Capt. Glenn Clyatt
The misuse of social media. Young men and women are running multimillion-dollar operations and the responsibility is much greater than perhaps they realize. Research finds that 70 percent of owners use social media to screen candidates, and up to 40 percent check up on current employees. Posting accomplishments are worth celebrating, but filling the cockpit with water or posting another’s misfortune diminishes credibility. Many young skippers are accomplished fishermen, but their responsibility also includes the safety of their owners and guests. Act accordingly, and the possibilities are endless.
Capt. Dwight “Moon” Mooney
I was very fortunate to work for some of the finest in the industry when I was starting out. I had to show up early, stay late, always be on deck, and be able to find something with my eyes closed. Rank and order are a must in this game, and a big mistake I see these days is a captain’s lack of involvement. If you’re being paid, involvement is your job. It’s your duty to be present and on top of it all—and know the answers to the questions you’re asked. We all refer to it as “my boat,” but remember, it’s really the boss’s boat, and keeping it ready to go at a moment’s notice should always be priority No. 1.

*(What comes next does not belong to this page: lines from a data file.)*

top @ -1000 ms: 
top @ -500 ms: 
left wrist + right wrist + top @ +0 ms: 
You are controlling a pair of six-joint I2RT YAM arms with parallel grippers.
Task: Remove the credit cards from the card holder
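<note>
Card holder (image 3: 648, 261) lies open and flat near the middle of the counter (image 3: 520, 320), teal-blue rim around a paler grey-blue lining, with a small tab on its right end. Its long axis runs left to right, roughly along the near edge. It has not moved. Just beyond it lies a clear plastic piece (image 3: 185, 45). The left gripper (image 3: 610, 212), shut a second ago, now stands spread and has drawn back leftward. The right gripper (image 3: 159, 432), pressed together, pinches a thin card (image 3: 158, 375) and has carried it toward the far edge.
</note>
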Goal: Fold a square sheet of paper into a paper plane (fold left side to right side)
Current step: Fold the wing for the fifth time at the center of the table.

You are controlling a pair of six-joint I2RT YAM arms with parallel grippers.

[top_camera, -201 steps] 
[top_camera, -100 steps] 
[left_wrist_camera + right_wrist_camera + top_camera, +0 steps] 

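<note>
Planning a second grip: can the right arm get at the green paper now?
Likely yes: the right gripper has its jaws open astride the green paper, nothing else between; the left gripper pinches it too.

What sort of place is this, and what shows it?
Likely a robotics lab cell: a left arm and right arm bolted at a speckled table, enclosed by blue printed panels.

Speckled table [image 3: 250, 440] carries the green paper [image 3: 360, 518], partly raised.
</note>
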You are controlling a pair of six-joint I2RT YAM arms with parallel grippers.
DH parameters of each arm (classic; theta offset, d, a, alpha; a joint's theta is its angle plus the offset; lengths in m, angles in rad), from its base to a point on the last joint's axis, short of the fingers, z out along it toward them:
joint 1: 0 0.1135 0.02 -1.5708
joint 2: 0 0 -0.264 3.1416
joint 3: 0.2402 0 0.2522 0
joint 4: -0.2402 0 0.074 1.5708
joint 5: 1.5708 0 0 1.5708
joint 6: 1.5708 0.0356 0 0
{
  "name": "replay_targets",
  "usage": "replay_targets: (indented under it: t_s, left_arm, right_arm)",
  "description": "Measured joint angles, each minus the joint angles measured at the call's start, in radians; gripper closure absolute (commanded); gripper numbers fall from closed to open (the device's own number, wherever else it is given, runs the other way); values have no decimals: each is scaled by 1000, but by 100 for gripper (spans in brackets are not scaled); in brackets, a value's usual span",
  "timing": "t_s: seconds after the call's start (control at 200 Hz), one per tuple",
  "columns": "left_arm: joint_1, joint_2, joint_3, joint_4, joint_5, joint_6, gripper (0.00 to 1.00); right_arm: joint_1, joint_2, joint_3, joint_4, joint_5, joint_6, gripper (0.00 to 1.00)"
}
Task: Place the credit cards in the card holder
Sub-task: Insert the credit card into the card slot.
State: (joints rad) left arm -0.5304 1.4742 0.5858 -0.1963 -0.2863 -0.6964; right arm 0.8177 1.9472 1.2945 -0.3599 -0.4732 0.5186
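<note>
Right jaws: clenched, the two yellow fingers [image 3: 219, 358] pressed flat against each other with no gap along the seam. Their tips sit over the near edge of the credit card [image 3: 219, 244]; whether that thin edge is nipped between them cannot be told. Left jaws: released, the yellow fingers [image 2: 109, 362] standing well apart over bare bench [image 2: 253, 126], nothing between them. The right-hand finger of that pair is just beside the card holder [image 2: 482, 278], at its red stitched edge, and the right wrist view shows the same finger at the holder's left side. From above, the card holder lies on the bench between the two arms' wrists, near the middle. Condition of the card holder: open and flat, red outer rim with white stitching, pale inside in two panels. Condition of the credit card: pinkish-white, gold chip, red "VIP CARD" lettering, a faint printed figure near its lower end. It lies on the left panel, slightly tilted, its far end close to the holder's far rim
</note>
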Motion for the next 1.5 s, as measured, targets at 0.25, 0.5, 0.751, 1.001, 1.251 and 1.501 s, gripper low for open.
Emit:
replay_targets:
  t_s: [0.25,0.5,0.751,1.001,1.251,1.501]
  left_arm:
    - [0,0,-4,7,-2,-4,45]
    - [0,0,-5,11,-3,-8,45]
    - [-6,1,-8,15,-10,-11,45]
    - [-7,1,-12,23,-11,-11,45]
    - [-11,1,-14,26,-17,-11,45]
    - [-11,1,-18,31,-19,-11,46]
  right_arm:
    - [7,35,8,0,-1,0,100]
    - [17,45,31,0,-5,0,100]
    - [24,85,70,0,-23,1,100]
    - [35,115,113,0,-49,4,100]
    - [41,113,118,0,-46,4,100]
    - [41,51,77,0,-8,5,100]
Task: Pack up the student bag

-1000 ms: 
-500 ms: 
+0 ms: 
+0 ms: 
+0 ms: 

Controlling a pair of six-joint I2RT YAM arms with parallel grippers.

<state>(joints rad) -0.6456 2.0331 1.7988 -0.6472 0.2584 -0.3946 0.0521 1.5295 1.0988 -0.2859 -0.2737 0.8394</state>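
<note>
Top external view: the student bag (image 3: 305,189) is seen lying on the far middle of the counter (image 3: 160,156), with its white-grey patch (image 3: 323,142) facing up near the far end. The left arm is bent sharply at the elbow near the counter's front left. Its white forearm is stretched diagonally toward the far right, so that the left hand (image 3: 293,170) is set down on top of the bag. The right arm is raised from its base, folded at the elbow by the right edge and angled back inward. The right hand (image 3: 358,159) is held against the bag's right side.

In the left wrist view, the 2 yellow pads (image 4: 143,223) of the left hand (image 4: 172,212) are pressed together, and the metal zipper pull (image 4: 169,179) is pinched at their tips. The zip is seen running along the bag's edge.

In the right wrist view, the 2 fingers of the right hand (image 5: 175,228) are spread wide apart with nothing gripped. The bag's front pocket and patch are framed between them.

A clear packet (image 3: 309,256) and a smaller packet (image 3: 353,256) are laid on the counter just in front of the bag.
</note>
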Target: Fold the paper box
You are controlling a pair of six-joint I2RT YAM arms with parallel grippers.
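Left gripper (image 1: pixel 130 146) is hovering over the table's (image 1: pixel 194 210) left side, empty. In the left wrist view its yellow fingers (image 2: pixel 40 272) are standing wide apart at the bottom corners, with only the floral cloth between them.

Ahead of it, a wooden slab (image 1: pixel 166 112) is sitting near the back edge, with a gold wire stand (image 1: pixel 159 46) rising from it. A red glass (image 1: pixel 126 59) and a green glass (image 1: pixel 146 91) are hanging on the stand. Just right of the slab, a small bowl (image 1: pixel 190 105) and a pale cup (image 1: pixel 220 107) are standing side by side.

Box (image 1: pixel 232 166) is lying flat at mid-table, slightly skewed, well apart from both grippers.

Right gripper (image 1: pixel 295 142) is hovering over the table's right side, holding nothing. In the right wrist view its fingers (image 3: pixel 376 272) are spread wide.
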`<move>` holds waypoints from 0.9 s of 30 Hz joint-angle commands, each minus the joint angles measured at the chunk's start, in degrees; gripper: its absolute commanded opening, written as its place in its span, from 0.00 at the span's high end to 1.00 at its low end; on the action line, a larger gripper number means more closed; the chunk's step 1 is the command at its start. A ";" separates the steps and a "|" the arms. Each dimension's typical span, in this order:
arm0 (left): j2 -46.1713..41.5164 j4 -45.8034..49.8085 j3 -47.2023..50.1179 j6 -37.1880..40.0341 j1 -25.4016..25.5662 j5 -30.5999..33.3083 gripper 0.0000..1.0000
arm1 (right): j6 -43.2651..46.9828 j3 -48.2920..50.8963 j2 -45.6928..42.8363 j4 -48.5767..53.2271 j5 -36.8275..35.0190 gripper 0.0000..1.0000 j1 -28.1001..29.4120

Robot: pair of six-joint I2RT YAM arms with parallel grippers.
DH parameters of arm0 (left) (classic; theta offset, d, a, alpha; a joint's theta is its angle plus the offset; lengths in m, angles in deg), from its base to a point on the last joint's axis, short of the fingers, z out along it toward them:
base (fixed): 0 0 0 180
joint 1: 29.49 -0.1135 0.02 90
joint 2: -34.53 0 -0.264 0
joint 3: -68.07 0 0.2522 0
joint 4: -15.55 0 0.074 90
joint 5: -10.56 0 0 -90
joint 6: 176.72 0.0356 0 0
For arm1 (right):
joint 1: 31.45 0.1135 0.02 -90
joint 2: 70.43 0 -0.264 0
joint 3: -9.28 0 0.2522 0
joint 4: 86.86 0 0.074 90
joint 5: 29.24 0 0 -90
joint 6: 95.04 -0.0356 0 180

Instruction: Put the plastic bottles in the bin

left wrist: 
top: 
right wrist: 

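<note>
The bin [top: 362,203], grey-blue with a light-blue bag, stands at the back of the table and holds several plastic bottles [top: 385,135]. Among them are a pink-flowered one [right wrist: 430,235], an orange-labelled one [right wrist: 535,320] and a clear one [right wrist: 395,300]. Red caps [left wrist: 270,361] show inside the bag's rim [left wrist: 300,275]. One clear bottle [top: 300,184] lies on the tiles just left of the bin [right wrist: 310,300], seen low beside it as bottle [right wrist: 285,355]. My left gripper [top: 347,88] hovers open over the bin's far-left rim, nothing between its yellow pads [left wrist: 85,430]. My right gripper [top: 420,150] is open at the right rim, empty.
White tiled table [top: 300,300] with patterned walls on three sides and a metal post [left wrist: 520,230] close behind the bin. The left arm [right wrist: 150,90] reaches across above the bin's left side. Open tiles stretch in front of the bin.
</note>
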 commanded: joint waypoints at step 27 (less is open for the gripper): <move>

Good captains come from a pedigree of smart mates who work for savvy captains while waiting for their turn at the helm. I think the biggest mistake many young captains make is not taking time to gain a solid understanding of the machinery and systems that are on board the yachts they run. Today’s captains should be able to perform general maintenance, but the ability to troubleshoot problems or accomplish simple repairs often seems to fall out of their scope of experience. The longest-tenured captains I know are the ones who went that extra mile to learn these skills when they were mates. Cutting this corner won’t go unnoticed by the boss, especially when the yard bill shows up.
Who is the competition? Read about it here.
Capt. Jimmy Werling
One of the biggest mistakes is not being on the same page as the owner. This job is more than just catching fish and placing in tournaments. It’s also about entertaining the boss and his guests, having a good attitude, and most importantly, maintaining the owner’s investment. You must match your job intensity with the boss’s wishes. While all of those things are important, what means the most to him? If you need to ask yourself which one, then you probably aren’t on his page at all. Lasting jobs are those where the captain and owner are consistently on the same page; if not, it usually won’t last.